13 décembre 2021
Pierre-Alann Cablé et al., « Dataset of rheological properties of fine powders from pine bark and wheat straw produced by different milling and mixing itineraries », Recherche Data Gouv, ID : 10.15454/S1MTZG
Forty lignocellulosic fine powders were produced by different itineraries to introduce variability in their rheological behaviour and their particle characteristics. The powders’ rheological properties (basic flowability energy, permeability, aeration, cohesion, compressibility) were determined using a Freeman Technology’s powder rheometer, their particle size distributions were measured by laser granulometry and their shapes by optical granulo-morphometry.
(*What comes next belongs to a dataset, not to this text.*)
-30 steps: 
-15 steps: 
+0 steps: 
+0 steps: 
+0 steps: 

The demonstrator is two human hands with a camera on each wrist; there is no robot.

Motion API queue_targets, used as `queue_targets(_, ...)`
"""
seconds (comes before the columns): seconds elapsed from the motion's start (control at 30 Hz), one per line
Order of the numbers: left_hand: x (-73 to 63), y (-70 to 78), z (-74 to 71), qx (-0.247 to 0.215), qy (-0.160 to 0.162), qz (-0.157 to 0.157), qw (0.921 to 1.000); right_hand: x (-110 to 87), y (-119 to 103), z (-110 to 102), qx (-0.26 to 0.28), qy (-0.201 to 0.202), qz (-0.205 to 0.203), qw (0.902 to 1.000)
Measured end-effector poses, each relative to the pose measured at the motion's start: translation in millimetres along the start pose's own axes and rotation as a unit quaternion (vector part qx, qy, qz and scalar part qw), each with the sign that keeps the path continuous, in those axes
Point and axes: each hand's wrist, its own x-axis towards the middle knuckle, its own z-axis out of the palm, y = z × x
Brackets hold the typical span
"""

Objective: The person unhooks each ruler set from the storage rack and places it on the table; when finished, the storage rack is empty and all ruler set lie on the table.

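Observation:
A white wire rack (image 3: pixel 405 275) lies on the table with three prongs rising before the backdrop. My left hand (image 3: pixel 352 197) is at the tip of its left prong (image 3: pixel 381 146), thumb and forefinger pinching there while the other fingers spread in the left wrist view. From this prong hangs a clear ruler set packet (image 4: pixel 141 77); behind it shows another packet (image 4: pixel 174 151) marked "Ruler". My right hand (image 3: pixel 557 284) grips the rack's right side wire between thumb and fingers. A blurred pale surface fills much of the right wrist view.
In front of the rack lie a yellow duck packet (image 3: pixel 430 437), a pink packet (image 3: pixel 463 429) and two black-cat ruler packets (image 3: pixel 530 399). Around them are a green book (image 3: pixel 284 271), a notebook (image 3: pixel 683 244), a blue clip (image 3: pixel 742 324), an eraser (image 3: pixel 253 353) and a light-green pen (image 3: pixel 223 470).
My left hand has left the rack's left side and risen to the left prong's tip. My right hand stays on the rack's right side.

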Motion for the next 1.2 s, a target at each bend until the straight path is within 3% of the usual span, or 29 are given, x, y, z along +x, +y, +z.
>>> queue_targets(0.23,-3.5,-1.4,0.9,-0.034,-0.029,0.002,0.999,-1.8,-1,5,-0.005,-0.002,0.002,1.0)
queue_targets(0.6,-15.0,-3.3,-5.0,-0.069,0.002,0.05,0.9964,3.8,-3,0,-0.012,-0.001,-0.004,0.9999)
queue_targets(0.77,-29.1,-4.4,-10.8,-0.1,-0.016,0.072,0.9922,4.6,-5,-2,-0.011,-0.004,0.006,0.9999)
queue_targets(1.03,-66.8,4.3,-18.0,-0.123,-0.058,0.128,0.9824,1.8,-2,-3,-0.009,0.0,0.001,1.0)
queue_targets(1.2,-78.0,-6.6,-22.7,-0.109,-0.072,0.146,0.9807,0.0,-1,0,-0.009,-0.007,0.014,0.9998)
The starting materials for powders production were maritime pine bark, a layered corky material, and wheat straw, a fibrous tenacious stem material. Different mills were used to produce a set of 20 µm-average particle size powders: a batch vibrating ball-mill, a batch rotary ball-mill, a batch stirred bead-mill, a continuous impact mill, a continuous air jet-mill. Another sample set consisted of bark and straw powders of different mean particle sizes ranging from 10 to 50 µm produced by the vibrating mill. Finally, a last set was composed of blends (different ratios from 50/50 to 90/10) of 20 µm-centred straw powders-to-bark powders of different mean particle sizes (10 µm, 20 µm, 35 µm, 50 µm).